[Problem to work on]: Reproduce the entries that follow exactly, dropping each image.

***** Provided material *****

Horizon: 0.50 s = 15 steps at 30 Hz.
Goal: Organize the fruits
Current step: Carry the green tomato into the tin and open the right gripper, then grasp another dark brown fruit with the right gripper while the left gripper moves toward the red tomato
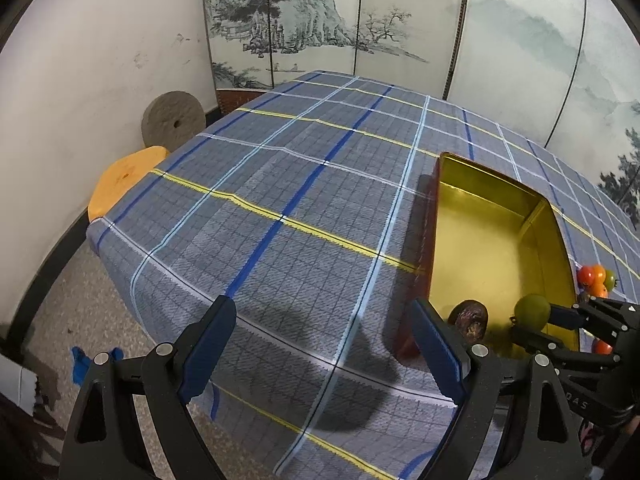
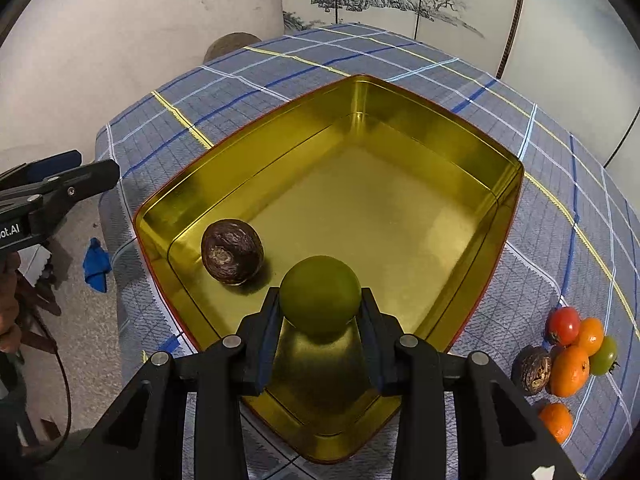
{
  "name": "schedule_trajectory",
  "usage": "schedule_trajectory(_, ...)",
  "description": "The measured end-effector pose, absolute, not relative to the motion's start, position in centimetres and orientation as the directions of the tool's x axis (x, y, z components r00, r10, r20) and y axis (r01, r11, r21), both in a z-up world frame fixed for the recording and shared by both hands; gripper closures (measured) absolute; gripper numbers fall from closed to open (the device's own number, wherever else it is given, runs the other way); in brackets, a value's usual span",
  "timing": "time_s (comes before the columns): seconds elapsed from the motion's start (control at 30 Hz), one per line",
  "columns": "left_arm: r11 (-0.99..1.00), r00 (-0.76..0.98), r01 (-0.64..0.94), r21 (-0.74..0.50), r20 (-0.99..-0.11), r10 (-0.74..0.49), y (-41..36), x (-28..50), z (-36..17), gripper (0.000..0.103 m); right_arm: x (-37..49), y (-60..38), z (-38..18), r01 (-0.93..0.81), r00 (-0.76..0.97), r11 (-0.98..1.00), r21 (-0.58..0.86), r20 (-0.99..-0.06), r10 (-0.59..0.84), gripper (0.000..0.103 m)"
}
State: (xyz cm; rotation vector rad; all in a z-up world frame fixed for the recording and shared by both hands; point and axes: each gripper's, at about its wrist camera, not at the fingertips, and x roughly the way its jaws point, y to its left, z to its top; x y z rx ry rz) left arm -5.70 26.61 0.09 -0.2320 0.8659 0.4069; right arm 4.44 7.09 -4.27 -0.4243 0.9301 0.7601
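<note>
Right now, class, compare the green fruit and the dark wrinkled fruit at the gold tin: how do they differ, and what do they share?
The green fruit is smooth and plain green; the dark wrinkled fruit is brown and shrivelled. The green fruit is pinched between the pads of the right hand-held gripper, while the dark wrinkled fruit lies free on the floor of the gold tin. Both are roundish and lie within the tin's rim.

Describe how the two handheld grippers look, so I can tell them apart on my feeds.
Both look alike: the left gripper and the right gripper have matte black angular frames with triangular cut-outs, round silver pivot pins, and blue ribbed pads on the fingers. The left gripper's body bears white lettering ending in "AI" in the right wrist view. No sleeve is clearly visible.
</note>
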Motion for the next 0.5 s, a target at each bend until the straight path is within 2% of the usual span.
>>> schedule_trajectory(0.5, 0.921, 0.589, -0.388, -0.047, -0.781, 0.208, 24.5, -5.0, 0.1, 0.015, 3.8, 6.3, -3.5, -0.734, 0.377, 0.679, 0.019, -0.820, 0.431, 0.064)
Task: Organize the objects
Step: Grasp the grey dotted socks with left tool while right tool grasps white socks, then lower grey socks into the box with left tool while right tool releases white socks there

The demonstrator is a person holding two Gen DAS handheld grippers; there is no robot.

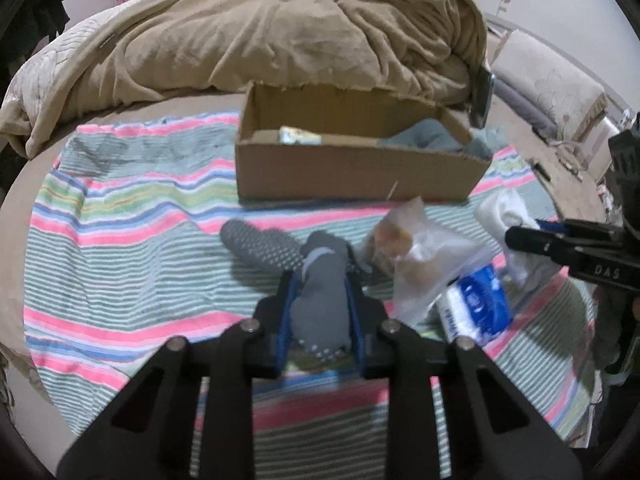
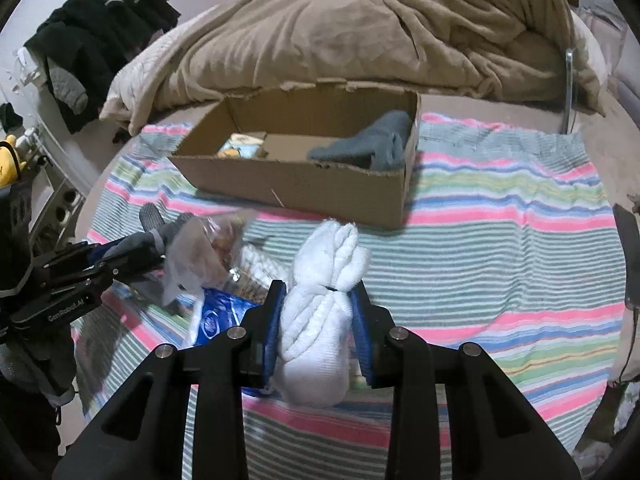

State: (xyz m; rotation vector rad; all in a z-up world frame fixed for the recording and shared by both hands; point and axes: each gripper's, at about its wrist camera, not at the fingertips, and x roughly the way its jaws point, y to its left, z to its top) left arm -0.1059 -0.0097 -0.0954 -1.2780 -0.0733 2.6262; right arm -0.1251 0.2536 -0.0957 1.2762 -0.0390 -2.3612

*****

[Answer area]:
Horizon: 0.50 s = 15 steps at 30 Hz.
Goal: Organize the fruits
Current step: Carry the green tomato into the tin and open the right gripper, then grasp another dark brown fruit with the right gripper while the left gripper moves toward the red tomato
{
  "name": "schedule_trajectory",
  "usage": "schedule_trajectory(_, ...)",
  "description": "The measured end-effector pose, absolute, not relative to the motion's start, position in centimetres and orientation as the directions of the tool's x axis (x, y, z components r00, r10, r20) and y axis (r01, r11, r21), both in a z-up world frame fixed for the recording and shared by both hands; gripper closures (measured) absolute; gripper numbers fall from closed to open (the device's own number, wherever else it is given, runs the other way); in brackets, a value's usual span",
  "timing": "time_s (comes before the columns): seconds elapsed from the motion's start (control at 30 Hz), one per line",
  "columns": "left_arm: r11 (-0.99..1.00), r00 (-0.76..0.98), r01 (-0.64..0.94), r21 (-0.74..0.50), r20 (-0.99..-0.11), r10 (-0.74..0.49), y (-41..36), x (-28..50), z (-36..17), gripper (0.000..0.103 m); right_arm: x (-37..49), y (-60..38), z (-38..18), r01 (-0.93..0.81), r00 (-0.76..0.97), r11 (-0.98..1.00), r21 (-0.58..0.86), r20 (-0.99..-0.06), r10 (-0.59..0.84), gripper (0.000..0.103 m)"
}
State: (xyz cm; rotation vector rad; all in a z-up world frame fixed for the recording and shared by both hands; point and axes: each gripper's, at about its wrist camera, not at the fingertips, and x roughly the way its jaws point, y to its left, z to its top; x y z rx ry rz) left arm -5.70 26.61 0.09 -0.2320 0.8659 0.4069; right arm 4.44 7.09 -4.27 -0.4243 0.9301 0.7601
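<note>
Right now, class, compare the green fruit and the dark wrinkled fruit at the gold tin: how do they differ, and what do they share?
The green fruit is smooth and plain green; the dark wrinkled fruit is brown and shrivelled. The green fruit is pinched between the pads of the right hand-held gripper, while the dark wrinkled fruit lies free on the floor of the gold tin. Both are roundish and lie within the tin's rim.

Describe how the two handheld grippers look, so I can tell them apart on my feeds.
Both look alike: the left gripper and the right gripper have matte black angular frames with triangular cut-outs, round silver pivot pins, and blue ribbed pads on the fingers. The left gripper's body bears white lettering ending in "AI" in the right wrist view. No sleeve is clearly visible.
</note>
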Motion for the next 0.5 s, a target at each bend until the straight path is within 2% of the usual span.
>>> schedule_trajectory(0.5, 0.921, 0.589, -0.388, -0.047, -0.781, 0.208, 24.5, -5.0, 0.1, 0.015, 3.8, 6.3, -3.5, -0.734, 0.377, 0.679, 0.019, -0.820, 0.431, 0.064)
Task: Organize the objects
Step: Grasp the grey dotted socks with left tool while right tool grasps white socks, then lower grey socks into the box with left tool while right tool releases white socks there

The demonstrator is a person holding two Gen DAS handheld grippers; there is no robot.


State: (xyz m; rotation vector rad; all in a z-up world frame fixed for the recording and shared by both hands; point and axes: each gripper's, at about its wrist camera, not at the fingertips, and x roughly the way its jaws point, y to its left, z to its top) left arm -0.1059 -0.0097 -0.0954 -1.2780 -0.0733 2.6262; right arm -0.1251 0.2536 -0.0957 1.2762 -0.0390 -2.3612

The work on the exercise is done.